[Given data Boundary: Start]

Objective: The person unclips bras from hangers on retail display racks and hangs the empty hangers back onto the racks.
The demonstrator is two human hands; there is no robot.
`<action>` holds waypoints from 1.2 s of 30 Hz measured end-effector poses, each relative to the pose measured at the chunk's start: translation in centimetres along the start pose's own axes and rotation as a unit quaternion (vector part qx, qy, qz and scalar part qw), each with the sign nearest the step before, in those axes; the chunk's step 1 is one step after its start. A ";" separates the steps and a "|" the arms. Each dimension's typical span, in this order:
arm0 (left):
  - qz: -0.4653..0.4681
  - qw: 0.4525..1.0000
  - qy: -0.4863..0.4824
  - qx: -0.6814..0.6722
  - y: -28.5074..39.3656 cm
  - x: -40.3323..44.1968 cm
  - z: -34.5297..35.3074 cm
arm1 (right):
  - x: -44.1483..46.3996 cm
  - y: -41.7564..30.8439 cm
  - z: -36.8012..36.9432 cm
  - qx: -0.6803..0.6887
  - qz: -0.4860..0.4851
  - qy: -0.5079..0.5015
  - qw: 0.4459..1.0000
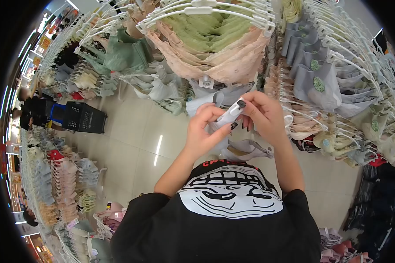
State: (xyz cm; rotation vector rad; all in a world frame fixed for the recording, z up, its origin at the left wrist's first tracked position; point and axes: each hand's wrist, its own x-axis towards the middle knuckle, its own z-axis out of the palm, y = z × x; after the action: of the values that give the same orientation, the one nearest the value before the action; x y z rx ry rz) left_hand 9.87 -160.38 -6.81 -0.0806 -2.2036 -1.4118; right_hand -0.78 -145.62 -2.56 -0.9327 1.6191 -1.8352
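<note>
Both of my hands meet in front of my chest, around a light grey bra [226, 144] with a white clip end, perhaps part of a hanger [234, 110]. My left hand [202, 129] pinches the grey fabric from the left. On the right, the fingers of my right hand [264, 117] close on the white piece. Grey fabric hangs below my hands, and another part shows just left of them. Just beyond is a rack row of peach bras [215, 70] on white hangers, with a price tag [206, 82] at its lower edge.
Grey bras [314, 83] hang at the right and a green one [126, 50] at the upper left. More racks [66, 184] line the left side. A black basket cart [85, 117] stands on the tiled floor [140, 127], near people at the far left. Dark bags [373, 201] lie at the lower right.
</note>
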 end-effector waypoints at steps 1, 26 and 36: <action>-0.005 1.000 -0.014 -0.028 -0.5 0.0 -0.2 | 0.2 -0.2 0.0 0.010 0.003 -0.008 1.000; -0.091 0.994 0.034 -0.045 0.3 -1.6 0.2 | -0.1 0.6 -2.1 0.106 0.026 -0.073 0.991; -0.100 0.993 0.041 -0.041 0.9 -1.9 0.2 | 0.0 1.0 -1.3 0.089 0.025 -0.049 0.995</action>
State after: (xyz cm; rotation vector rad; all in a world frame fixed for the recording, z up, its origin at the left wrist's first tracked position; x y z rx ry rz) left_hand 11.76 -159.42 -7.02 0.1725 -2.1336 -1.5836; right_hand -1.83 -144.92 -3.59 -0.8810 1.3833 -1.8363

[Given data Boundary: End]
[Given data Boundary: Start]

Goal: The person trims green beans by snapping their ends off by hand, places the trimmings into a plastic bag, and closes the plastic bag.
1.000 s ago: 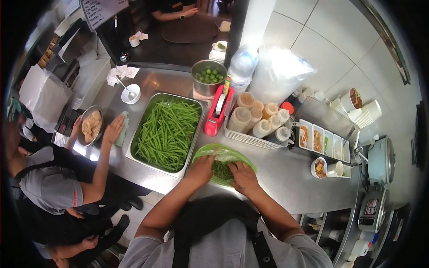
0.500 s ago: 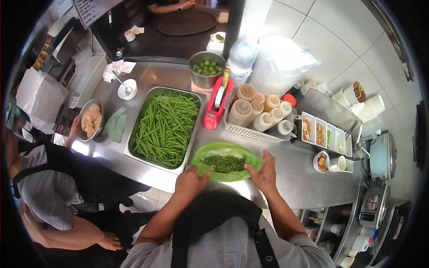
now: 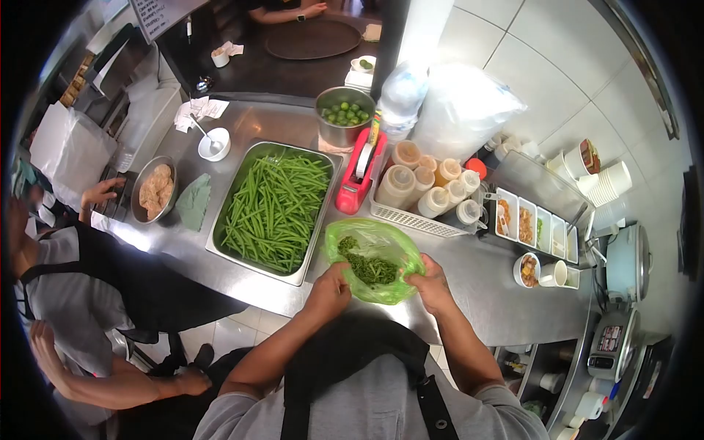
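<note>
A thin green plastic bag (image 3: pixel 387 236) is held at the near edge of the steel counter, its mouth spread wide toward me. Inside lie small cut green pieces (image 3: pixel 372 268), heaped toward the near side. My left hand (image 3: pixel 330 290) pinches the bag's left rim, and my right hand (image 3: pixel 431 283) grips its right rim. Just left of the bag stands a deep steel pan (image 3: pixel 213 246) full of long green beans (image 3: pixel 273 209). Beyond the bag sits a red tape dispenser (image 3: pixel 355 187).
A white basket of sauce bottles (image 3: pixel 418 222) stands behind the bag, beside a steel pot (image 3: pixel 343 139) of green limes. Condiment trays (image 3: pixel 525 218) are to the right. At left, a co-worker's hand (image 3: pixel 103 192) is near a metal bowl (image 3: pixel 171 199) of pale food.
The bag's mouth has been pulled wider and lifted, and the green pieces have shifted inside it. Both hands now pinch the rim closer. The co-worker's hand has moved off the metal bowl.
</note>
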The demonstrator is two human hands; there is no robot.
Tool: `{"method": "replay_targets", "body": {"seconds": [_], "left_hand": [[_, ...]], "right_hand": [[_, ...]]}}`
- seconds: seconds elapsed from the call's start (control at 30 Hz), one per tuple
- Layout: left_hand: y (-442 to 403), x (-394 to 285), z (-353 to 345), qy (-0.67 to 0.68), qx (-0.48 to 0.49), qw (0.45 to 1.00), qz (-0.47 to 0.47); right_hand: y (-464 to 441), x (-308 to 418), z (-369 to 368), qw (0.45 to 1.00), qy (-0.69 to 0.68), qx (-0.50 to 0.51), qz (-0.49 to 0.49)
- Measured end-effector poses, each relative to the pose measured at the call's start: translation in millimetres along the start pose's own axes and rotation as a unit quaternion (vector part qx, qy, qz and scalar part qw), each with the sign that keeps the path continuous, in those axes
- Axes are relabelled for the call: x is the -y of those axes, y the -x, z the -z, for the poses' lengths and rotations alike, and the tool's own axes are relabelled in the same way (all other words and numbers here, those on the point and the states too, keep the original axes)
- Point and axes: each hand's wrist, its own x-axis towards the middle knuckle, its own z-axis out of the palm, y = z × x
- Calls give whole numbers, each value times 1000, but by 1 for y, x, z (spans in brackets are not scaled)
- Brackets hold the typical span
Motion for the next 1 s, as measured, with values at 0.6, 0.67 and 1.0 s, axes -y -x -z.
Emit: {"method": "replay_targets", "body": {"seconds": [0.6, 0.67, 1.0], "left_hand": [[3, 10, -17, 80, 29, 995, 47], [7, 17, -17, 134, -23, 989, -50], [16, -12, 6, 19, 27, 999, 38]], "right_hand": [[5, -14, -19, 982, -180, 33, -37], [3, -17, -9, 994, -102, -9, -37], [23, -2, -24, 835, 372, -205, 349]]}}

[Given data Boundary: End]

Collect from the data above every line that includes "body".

Tool: `{"method": "replay_targets", "body": {"seconds": [_], "left_hand": [[_, ...]], "right_hand": [[_, ...]]}}`
Emit: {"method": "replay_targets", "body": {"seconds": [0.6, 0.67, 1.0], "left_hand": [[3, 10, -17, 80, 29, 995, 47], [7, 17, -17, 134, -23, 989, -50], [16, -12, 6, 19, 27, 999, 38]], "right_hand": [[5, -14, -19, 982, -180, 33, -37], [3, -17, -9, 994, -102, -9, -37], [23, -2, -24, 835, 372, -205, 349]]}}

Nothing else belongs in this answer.